EXERCISE DETAILS => Look through the data below and return each line where "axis" appears.

INFORMATION SHOWN =>
^^^^^^^^^^^^^^^^

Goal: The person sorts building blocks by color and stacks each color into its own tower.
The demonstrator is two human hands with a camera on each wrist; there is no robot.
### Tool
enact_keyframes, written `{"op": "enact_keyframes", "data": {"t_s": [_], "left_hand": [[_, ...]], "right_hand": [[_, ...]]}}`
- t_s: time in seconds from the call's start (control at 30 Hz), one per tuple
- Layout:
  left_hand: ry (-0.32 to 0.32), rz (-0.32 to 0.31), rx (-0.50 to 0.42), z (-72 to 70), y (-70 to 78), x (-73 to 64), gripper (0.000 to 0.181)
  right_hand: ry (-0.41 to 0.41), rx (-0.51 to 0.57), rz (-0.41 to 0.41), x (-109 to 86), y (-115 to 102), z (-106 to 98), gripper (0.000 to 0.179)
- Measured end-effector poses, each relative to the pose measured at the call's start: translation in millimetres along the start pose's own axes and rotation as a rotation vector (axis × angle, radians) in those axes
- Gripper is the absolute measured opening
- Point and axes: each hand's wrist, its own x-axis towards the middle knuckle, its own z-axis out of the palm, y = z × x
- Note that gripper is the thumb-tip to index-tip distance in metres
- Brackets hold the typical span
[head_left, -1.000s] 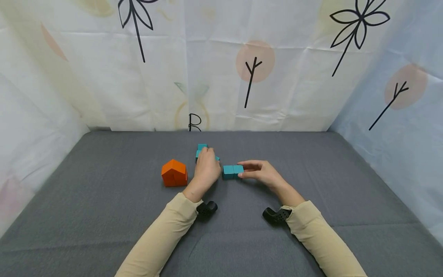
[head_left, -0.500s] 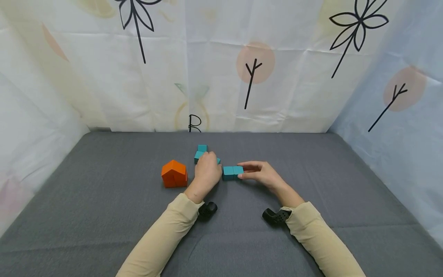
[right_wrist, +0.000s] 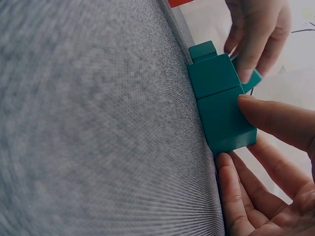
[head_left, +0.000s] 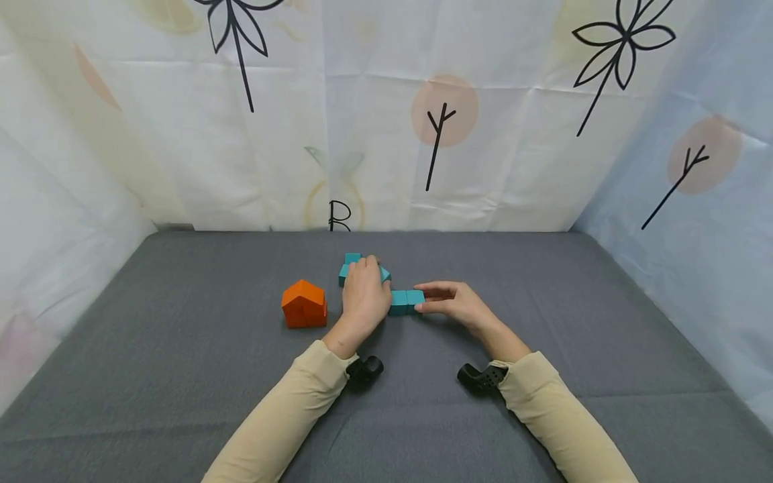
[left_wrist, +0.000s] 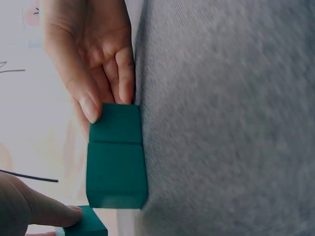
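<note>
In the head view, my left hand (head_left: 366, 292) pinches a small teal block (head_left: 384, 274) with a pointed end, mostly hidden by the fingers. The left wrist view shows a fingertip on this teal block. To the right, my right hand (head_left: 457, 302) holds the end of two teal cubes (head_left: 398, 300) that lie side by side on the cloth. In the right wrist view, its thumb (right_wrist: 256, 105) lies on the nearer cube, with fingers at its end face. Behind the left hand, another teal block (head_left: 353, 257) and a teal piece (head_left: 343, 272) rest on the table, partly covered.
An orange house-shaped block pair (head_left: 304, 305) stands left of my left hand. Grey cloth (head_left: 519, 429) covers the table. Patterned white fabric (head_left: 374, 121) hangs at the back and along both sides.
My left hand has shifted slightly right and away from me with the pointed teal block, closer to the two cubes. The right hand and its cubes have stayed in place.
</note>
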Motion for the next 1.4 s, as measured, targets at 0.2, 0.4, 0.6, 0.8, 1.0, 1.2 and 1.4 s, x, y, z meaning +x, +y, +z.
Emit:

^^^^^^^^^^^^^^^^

SOLUTION TO THIS PROBLEM =>
- Measured end-effector poses, each relative to the pose measured at the call's start: translation in millimetres along the start pose's own axes and rotation as a rotation vector (axis × angle, radians) in those axes
- Point and axes: each hand's wrist, its own x-axis towards the middle knuckle, its own z-axis out of the palm, y = z × x

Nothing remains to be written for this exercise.